A beast with two heads, a forked tongue and eight limbs. Many might think that we are talking about any of the protagonist monsters in the latest Hollywood horror film. But in reality it is the baby of a novice who was born with deformities. Not in the current era, when one could have a certain sensitivity to the subject, but in 1623, during the Viceroyalty of Peru, "when everything that was bad was reduced to saying that it was the devil in person", explains Santiago Roncagliolo (Lima, 1975), which starts from this plot in his new book, El año en que nación el demonio).
"Even today we separate from society those who are different and blame them for all the evils. We may no longer call them monsters, but we continue to treat them as such, even if in reality we are. I'm interested in these characters who feel out of place. I myself have been a foreigner all my life and I have felt that way. Everything I write is a defense of people who are different like me, and over time I have realized that the real monsters are not in the paranormal world, but in the history of countries".

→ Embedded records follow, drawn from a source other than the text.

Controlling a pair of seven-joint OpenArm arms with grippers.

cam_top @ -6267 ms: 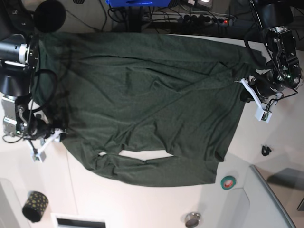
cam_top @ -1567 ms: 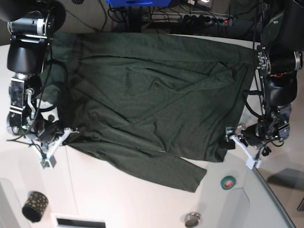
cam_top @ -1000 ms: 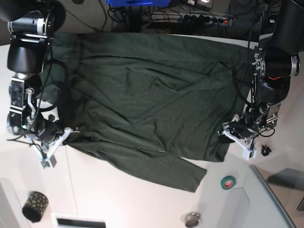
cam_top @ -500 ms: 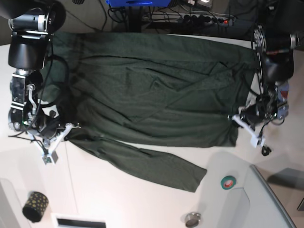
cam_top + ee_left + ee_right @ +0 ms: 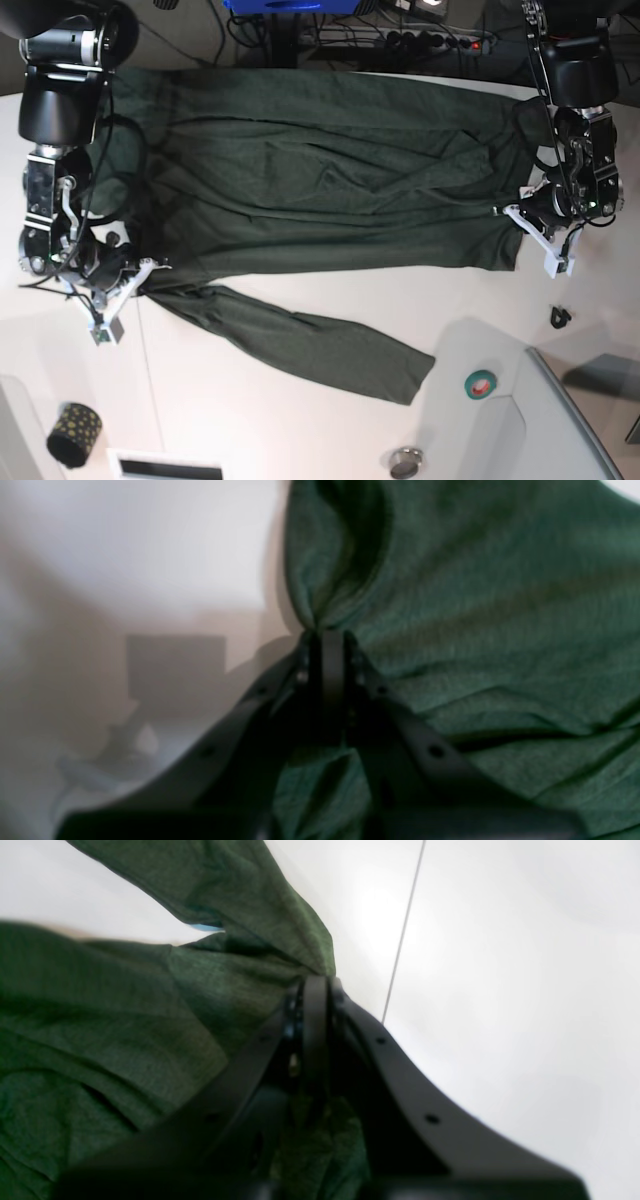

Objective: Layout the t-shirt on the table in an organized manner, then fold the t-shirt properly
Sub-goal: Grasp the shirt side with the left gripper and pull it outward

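Both arms reach low at opposite ends of the t-shirt [image 5: 320,190], jaws clamped on its edges; its hem now stretches straighter across the surface [image 5: 300,430].

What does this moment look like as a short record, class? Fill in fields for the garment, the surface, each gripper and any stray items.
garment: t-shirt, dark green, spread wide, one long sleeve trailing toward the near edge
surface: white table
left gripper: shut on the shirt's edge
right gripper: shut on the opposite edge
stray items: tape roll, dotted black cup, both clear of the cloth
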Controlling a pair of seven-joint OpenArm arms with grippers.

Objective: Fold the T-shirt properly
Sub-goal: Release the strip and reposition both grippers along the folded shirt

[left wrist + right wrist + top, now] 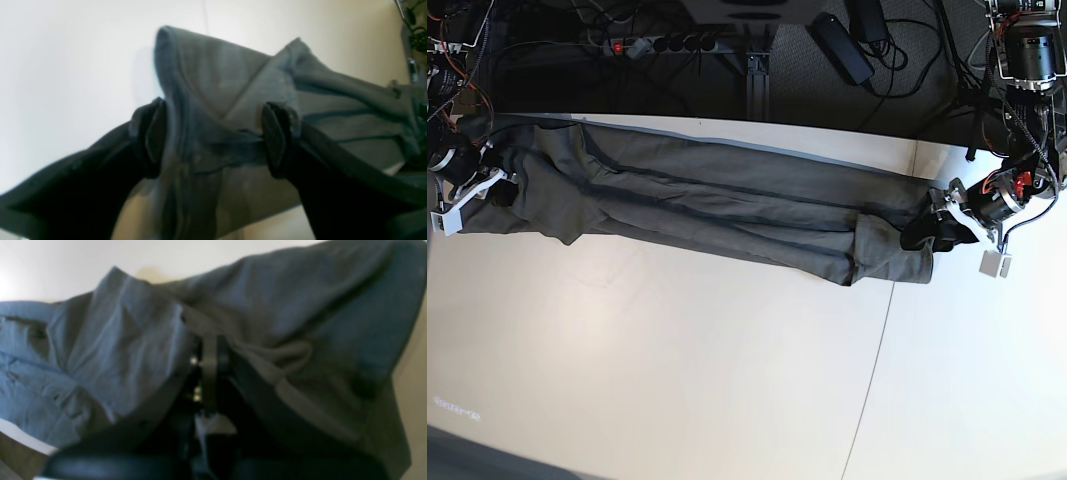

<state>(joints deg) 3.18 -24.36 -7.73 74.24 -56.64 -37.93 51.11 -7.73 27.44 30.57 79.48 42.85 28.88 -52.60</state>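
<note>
The dark olive-grey T-shirt (727, 200) lies folded into a long narrow band, stretched across the far part of the white table (677, 350). At the band's left end in the base view, my right gripper (492, 185) is shut on the cloth. In the right wrist view its fingers (209, 350) pinch a fold of the T-shirt (126, 350), which drapes over them. My left gripper (932, 228) is at the band's right end. In the left wrist view it stands open (213, 133), its two black pads wide apart, with a bunched end of the T-shirt (217, 83) lying loose between them.
Behind the table's far edge are a power strip (662, 43), a black adapter (842, 45) and loose cables. A seam (882, 330) runs through the tabletop from front to back on the right. White tabletop extends in front of the shirt.
</note>
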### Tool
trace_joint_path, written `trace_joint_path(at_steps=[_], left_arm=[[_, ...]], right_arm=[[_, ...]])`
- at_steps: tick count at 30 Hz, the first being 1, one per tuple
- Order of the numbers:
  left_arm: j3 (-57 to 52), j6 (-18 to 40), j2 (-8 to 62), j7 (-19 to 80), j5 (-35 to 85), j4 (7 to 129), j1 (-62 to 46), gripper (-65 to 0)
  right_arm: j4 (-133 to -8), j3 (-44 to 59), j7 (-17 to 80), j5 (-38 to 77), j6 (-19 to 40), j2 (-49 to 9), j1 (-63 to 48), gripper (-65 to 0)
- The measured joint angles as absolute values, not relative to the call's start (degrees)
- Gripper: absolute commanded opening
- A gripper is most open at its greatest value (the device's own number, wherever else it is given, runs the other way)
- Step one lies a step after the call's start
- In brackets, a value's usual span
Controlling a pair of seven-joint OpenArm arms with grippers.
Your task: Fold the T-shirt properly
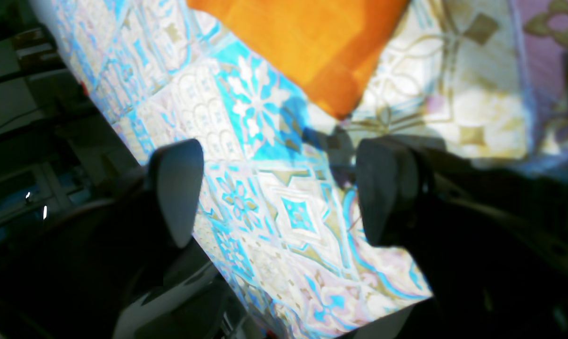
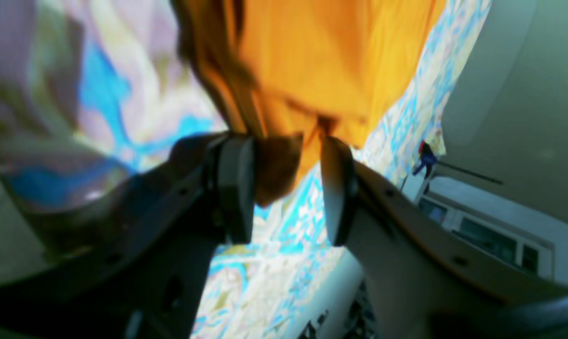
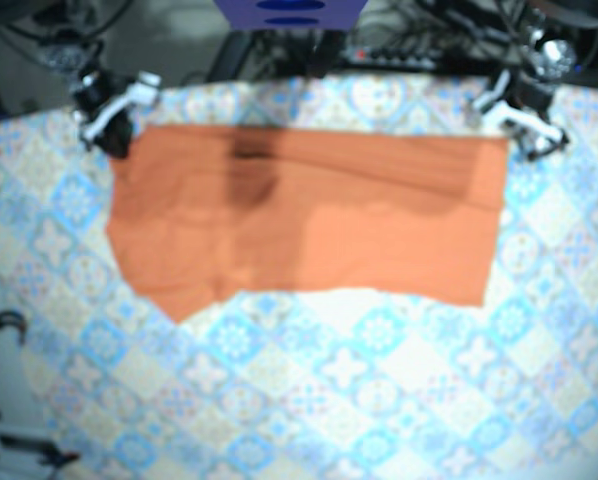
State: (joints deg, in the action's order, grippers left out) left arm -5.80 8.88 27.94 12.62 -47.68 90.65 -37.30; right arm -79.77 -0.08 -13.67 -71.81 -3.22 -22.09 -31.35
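Your left gripper [image 1: 281,193] has its jaws wide and bare, just off a corner of the T-shirt [image 3: 309,215]. Your right gripper [image 2: 287,188] has its jaws partly parted around a fold of the T-shirt's edge. Blur hides whether that fold touches both pads.

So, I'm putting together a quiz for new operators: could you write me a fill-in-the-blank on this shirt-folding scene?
1. The T-shirt spread on the patterned tablecloth is ___ in colour.
2. The left claw has its jaws ___, holding nothing.
3. In the base view, the right claw sits at the T-shirt's upper ___ corner.
Missing words: orange; open; left.
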Motion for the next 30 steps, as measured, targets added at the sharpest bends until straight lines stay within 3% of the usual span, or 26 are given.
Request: trace_joint_path(at_steps=[7,12,15,30], left_arm=[[-5.8,8.9,27.9,12.6,-47.7,90.7,-37.3,-15.0],[-5.8,8.8,28.0,12.4,-47.9,90.7,-38.2,-15.0],[-5.8,9.0,27.9,12.6,-47.9,90.7,-39.1,-15.0],[-1.1,9.0,28.0,12.0,-49.1,90.5,-35.4,-15.0]], right_arm=[[-79.7,-1.2,-13.1,-71.8,-3.2,-22.4,-31.5,-45.3],[-79.7,-1.5,-13.4,-71.8,-3.2,-22.2,-31.6,-58.1],[-79.7,-1.5,-13.3,-71.8,-3.2,-22.2,-31.5,-62.4],[-79.6,-1.5,-13.3,-71.8,-3.2,-22.2,-31.4,-65.0]])
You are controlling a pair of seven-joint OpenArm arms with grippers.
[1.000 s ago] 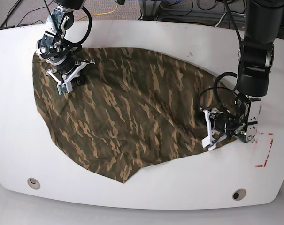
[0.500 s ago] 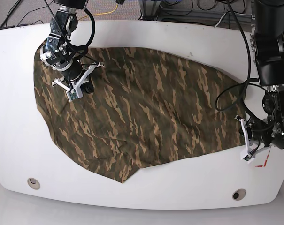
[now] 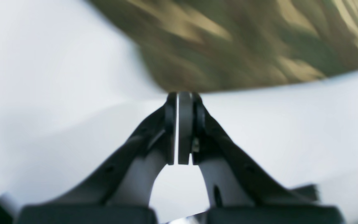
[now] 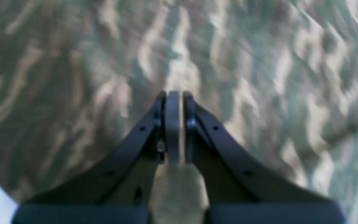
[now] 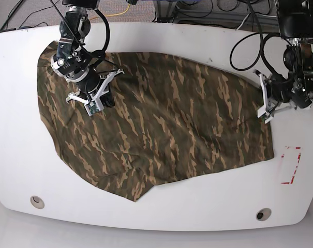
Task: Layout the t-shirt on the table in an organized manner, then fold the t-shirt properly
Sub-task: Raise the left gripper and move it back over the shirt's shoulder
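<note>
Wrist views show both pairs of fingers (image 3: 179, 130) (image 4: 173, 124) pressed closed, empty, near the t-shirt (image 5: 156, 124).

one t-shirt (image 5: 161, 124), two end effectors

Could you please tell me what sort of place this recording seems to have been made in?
Probably a robotics lab or test workspace: a white table with a red marked outline, two robot arms working over a camouflage t-shirt, and loose cables on the floor behind.
</note>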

For years, Roncagliolo has been writing about monsters of all kinds, some good and some terrible and embodied in terrorists, abusers and torturers. “This time I wanted to explore the witches and find out how much any woman could be considered there. Witches were created to blame women for men's problems." He does this with the figure of the Rose, a woman who says she is able to speak with both God and Lucifer and who appears just as the novice's child is born. Alonso Morales, a young bailiff of the court of the holy office, will not take long to place her on his list of targets, as he must find out if she is a witch or a saint.
"It was a time when there were very strict rules. It was like a big school that treated society like children. Sex and pleasure were forbidden because they were considered to take you away from God.” However, some convents became "little republics of liberated women", especially those that depended on the congregation, which was in Rome, and, in practice, they belonged to no one. They grouped together every woman who did not plan to be a wife. Lesbians, writers, singers who joined the choirs... The nuns used to be discreet, but some convents ended up being taken over by the military”.
Despite the fact that these are stories that took place centuries ago, the Peruvian writer remarks that "my novel shows what Spain could be again. There are still politicians who believe that a woman's plan is to be a wife and mother. Today people are very polarized. They say things are black or white. They leave the grays aside and this is dangerous because then if someone thinks differently, they call them a bad person. Where has democracy gone? We are living in an era that looks like a revival of the 17th century", he concludes.